::: Exercise input :::
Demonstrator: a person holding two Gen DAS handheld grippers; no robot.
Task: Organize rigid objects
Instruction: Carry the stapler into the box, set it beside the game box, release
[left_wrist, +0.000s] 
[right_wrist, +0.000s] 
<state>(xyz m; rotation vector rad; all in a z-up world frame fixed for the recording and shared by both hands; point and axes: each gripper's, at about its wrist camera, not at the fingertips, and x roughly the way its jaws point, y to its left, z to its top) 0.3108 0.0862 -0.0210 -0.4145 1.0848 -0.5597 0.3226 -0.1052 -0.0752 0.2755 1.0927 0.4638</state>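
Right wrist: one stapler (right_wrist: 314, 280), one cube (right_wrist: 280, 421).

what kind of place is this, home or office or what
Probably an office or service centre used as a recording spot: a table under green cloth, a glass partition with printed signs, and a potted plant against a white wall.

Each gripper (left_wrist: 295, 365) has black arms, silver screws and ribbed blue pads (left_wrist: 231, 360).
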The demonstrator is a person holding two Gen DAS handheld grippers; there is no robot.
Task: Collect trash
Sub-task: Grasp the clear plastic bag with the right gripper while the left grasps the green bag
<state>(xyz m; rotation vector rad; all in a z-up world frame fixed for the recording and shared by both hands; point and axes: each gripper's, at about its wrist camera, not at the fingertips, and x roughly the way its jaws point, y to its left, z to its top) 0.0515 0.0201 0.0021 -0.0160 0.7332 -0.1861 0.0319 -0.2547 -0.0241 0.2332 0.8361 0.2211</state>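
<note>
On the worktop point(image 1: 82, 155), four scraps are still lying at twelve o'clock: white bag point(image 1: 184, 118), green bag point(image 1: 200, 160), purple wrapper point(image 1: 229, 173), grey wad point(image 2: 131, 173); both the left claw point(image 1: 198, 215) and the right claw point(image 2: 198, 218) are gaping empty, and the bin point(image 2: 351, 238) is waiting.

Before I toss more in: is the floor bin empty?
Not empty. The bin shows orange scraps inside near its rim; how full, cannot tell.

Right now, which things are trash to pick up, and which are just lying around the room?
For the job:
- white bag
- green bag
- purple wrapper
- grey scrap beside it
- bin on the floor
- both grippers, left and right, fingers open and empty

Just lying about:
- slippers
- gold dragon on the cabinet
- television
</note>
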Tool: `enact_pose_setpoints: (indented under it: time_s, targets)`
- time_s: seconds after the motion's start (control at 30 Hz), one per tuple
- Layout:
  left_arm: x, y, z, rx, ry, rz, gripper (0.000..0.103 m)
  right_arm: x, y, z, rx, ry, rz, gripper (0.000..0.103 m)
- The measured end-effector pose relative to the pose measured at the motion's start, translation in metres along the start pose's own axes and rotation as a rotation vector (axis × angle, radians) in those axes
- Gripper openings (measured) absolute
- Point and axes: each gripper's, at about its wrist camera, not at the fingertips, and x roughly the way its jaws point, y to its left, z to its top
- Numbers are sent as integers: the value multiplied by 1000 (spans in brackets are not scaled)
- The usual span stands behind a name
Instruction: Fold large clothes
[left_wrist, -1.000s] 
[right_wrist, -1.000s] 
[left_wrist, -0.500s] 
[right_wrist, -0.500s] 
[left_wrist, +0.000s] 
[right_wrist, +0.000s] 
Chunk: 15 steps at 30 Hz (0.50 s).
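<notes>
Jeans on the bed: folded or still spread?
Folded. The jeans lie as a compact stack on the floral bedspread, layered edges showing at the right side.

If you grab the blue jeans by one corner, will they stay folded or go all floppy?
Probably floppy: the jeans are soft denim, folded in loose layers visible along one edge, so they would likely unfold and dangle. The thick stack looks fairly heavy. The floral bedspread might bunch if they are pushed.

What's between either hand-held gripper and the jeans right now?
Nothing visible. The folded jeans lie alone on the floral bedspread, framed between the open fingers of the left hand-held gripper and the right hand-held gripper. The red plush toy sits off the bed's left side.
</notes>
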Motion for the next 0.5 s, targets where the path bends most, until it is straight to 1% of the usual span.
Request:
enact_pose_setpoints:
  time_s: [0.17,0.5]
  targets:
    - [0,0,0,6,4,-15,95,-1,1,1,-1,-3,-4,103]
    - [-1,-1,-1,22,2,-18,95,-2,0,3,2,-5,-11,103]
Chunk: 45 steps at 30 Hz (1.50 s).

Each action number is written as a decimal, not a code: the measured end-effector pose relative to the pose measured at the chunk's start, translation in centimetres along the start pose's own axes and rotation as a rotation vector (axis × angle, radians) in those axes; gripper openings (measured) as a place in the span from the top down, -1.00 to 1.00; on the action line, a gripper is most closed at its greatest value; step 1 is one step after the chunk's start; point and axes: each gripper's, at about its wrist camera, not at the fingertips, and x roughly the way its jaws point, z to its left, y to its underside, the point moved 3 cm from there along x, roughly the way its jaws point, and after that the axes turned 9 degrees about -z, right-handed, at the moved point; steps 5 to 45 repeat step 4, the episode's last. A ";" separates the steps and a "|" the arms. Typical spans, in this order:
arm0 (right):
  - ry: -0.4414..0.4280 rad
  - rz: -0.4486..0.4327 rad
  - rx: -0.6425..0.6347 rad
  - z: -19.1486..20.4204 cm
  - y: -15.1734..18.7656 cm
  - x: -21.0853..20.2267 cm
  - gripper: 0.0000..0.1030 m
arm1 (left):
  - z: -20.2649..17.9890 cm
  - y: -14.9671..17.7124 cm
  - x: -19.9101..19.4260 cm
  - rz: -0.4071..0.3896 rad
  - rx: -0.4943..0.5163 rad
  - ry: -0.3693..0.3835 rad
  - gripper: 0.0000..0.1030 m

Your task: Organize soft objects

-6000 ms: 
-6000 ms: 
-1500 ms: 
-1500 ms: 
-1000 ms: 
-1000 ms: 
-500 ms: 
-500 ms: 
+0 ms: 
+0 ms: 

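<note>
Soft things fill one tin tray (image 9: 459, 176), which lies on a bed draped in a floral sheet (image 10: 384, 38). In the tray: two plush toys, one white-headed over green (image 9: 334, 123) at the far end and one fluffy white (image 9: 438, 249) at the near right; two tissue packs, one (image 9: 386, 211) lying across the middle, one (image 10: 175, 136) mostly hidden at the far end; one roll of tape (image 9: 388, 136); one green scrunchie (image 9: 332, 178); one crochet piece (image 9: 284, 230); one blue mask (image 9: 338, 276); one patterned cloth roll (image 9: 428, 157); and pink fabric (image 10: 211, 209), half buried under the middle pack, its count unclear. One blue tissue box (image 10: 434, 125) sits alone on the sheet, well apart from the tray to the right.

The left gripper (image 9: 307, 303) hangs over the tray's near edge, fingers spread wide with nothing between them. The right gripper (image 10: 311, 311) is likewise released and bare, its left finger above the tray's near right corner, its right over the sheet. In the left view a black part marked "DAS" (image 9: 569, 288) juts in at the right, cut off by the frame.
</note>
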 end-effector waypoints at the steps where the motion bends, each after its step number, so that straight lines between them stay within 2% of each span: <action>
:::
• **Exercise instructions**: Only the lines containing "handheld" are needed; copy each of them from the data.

• **Answer to the exercise**:
Demonstrator: a person holding two Gen DAS handheld grippers; no robot.
The demonstrator is a person holding two Gen DAS handheld grippers; there is no robot.

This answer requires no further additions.